- _Exercise goal_: The word "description" may appear in some lines of the data; copy every such line.

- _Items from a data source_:
——————————
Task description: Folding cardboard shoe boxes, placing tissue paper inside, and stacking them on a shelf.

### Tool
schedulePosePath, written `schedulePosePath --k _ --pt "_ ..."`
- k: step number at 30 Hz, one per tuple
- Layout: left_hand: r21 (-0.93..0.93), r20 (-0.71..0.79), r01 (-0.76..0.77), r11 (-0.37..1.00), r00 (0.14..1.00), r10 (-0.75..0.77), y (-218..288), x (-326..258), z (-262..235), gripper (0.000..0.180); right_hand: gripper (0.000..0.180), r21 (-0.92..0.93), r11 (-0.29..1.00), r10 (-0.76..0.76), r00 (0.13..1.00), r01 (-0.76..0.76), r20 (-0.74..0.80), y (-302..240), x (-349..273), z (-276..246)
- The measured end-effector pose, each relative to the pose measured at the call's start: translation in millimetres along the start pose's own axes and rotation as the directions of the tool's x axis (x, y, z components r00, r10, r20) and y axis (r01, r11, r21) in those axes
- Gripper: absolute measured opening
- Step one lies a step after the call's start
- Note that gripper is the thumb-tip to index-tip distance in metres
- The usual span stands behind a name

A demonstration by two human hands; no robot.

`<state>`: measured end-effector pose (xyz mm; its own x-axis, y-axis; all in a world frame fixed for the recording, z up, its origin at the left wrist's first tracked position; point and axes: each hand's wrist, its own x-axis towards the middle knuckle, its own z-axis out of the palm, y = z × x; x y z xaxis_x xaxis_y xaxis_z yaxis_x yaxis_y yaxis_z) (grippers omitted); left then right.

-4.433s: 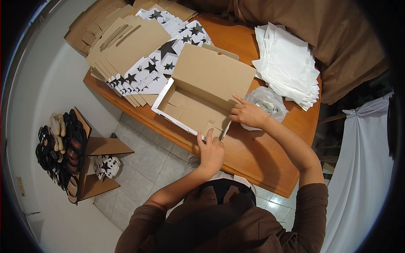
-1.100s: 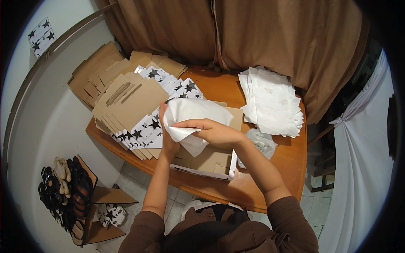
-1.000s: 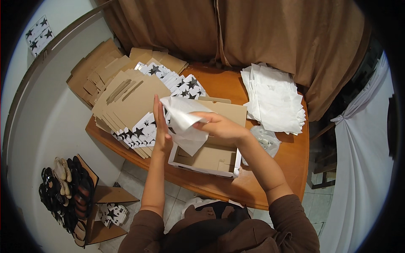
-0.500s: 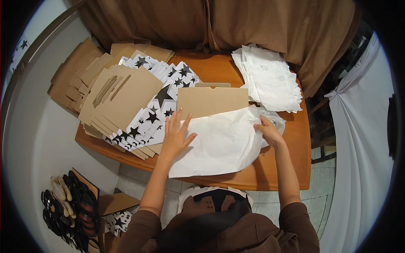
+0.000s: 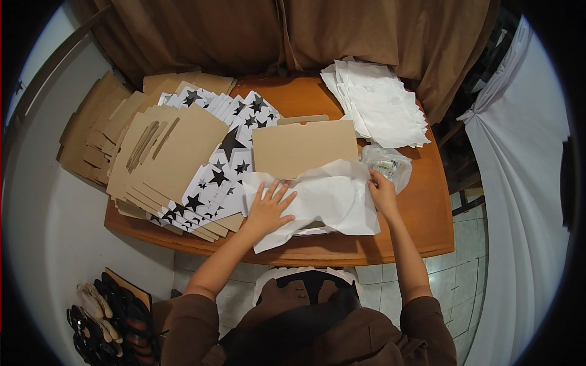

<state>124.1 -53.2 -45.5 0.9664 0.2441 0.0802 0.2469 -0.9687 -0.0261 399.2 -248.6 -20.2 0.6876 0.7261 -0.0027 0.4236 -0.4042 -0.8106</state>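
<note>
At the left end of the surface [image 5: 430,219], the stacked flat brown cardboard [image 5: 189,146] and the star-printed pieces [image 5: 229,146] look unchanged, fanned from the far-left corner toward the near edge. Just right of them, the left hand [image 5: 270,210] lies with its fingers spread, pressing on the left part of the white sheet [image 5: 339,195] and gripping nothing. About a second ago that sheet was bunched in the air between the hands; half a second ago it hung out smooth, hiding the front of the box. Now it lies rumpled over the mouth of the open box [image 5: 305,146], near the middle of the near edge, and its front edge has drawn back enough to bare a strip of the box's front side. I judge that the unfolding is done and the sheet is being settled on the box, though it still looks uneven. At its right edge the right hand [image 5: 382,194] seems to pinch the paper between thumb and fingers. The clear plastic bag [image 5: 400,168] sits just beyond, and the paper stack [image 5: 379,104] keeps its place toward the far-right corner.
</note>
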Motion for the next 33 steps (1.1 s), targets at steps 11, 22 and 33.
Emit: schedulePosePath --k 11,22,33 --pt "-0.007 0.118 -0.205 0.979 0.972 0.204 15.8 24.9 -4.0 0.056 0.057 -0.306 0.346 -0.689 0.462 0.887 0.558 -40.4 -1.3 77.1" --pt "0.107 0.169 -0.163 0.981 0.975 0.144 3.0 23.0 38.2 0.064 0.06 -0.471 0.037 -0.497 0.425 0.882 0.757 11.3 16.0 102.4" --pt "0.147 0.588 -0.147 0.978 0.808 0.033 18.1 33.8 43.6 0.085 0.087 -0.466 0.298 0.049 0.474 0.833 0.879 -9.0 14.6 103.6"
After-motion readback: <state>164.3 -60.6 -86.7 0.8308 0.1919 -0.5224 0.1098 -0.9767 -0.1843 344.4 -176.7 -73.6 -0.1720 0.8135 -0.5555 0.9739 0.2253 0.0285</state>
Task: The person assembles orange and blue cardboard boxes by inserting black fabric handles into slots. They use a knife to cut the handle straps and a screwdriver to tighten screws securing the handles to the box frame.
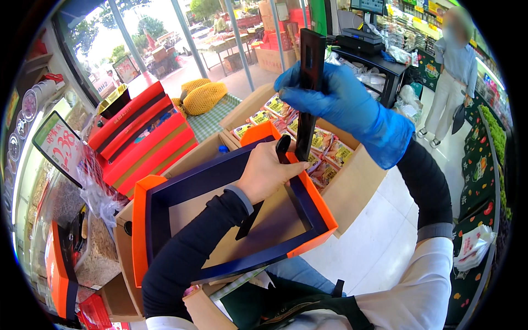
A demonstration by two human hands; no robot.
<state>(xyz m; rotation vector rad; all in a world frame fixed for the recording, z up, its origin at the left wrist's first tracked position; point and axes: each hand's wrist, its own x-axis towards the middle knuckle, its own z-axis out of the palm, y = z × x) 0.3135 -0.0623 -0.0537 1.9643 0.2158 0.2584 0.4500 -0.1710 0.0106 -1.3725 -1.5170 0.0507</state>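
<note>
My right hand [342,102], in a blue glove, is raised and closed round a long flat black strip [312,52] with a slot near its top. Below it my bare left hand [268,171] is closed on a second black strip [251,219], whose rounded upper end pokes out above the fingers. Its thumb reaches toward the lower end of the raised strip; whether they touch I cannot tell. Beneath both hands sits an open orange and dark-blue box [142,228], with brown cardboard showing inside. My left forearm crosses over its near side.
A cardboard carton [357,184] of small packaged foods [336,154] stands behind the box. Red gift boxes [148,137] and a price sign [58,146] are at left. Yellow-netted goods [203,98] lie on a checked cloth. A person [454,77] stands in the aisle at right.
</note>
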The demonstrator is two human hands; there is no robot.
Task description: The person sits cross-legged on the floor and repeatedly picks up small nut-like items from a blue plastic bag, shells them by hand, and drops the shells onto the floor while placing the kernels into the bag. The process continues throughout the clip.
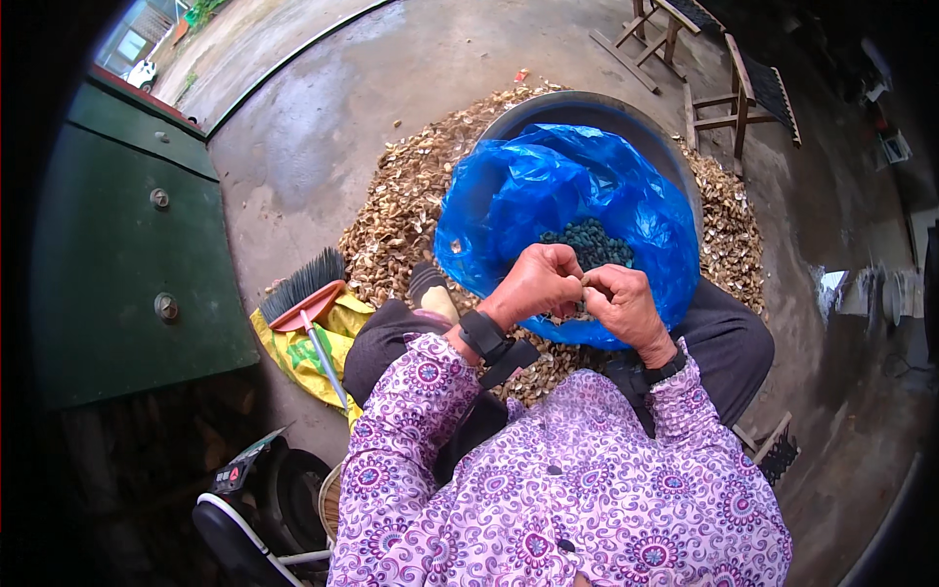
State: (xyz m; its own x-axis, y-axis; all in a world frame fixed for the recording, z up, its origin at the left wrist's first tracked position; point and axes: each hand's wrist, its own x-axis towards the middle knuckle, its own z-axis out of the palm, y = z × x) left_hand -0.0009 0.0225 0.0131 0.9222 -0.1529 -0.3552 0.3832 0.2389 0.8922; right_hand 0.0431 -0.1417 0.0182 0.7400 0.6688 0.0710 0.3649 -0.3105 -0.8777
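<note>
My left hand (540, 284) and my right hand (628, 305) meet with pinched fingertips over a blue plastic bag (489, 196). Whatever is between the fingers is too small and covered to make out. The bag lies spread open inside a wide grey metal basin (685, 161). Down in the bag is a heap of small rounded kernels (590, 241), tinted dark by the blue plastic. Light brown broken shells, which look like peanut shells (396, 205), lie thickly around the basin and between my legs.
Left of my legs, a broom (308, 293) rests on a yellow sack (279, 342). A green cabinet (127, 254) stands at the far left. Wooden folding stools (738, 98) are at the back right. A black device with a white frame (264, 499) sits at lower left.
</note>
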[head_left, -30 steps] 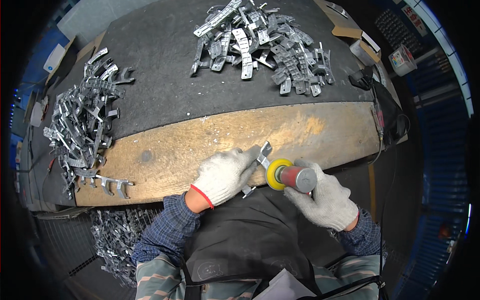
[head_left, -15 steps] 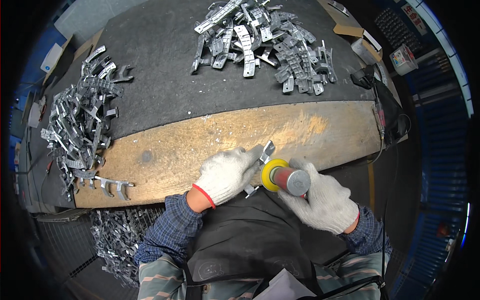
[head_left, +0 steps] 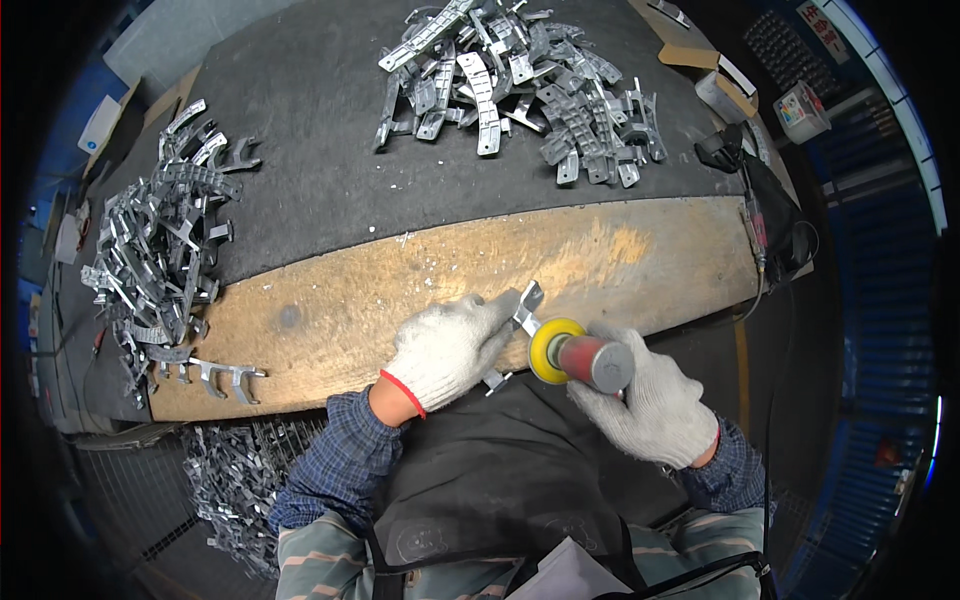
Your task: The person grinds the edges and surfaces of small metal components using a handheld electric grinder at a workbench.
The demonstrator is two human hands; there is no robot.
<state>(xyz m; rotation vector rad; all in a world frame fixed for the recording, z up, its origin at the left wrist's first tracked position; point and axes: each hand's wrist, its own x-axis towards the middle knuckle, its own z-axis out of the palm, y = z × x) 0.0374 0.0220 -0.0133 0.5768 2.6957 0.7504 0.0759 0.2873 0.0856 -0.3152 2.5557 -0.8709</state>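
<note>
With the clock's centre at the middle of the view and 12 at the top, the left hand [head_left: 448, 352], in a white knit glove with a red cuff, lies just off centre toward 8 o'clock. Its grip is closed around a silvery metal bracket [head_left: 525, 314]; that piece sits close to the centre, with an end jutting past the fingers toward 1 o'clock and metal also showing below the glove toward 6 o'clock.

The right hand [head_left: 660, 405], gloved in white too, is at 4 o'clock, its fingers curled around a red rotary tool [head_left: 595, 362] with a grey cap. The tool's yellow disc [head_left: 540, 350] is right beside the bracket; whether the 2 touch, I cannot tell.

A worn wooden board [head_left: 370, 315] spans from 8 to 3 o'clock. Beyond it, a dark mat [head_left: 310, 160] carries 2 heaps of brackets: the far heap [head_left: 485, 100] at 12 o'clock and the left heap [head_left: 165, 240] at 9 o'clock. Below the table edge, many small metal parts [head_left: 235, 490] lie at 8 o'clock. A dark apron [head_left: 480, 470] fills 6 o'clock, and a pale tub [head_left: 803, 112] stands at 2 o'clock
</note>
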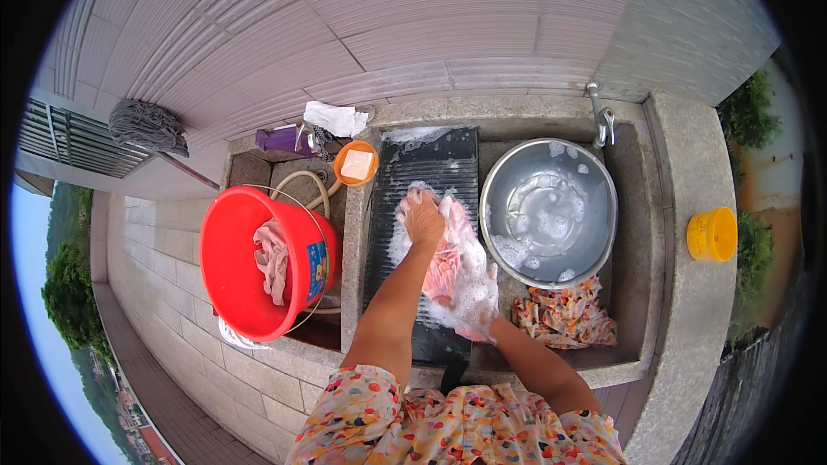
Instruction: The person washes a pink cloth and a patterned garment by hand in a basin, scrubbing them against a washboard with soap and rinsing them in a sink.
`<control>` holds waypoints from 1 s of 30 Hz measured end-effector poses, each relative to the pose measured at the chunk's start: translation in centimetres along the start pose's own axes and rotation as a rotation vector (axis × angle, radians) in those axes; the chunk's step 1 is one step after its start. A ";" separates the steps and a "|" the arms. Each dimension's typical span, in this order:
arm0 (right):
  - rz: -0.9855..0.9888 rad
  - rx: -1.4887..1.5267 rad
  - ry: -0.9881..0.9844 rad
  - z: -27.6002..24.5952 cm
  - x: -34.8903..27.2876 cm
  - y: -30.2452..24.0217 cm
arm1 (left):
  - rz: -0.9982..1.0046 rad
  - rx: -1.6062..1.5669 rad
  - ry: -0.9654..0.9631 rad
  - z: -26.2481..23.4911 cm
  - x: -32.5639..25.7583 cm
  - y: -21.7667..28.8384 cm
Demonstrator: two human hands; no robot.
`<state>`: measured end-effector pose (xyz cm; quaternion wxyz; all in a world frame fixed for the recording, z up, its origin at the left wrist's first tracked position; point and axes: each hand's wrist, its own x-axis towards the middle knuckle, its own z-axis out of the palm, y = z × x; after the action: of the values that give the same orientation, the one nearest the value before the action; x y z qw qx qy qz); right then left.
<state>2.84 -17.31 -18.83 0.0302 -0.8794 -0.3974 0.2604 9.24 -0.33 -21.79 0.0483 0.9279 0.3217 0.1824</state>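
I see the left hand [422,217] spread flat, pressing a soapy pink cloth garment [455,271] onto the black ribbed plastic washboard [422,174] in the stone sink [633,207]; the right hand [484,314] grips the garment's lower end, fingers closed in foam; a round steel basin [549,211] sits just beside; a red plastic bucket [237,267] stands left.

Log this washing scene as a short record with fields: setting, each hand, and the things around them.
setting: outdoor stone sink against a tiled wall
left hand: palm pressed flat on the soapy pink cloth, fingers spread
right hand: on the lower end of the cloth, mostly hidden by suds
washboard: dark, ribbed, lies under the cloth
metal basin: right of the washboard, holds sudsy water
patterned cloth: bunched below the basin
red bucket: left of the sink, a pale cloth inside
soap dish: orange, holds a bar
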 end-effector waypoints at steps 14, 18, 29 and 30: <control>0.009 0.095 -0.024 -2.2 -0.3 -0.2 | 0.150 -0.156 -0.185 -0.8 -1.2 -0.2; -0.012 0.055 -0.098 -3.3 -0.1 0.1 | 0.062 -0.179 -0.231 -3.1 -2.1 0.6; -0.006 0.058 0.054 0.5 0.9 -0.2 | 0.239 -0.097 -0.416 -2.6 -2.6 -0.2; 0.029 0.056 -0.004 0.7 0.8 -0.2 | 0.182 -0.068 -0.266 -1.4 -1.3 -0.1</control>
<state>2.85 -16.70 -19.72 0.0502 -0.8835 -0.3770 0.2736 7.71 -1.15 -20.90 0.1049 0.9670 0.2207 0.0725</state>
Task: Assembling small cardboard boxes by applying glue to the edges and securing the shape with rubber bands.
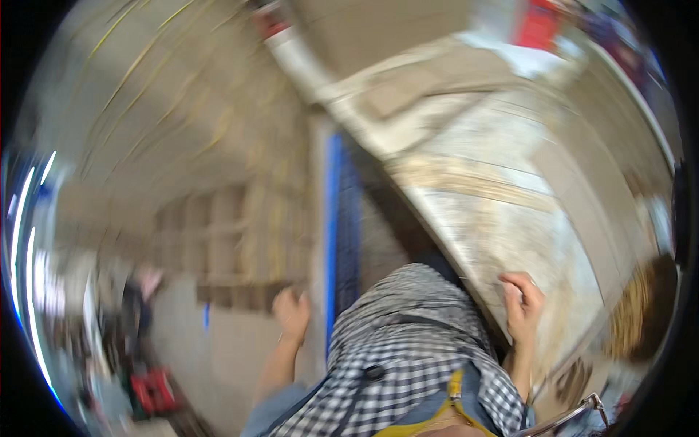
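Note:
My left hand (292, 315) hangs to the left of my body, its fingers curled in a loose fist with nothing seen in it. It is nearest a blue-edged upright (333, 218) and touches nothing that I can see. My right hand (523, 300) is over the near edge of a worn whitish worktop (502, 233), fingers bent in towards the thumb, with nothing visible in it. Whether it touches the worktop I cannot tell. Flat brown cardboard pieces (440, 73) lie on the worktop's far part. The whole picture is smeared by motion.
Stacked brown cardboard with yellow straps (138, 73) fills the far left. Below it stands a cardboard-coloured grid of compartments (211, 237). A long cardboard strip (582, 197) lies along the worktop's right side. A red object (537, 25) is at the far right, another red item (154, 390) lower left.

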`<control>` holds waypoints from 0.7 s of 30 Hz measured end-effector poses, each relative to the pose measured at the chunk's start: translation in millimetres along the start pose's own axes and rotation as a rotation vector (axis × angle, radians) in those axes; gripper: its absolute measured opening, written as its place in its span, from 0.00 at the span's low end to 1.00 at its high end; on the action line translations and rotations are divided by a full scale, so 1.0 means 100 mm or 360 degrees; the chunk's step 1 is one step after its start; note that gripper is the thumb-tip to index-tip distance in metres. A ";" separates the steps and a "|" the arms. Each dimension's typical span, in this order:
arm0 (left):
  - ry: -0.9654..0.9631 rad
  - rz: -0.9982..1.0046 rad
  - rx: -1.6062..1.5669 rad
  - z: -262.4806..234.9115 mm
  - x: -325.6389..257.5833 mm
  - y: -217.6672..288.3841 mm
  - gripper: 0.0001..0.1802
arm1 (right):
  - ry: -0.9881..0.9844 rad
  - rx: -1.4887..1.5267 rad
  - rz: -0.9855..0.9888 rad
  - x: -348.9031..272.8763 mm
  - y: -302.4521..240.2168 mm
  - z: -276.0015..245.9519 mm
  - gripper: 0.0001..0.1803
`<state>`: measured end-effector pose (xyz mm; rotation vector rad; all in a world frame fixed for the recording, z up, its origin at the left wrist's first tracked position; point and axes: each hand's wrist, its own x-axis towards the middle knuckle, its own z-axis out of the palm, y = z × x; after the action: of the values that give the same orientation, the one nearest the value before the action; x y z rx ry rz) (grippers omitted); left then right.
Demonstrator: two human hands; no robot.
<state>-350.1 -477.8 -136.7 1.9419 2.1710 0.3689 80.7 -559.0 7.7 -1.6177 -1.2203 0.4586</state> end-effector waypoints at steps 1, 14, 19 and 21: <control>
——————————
- _Written response_:
Task description: Folding cardboard shoe boxes, placing tissue paper inside, and stacking them on a shelf.
Task description: The person sits cross-legged on the floor and repeatedly picks up small nut-like items from a blue plastic bag, shells them by hand, and drops the shells onto the floor while placing the kernels into the bag. The process continues throughout the clip.

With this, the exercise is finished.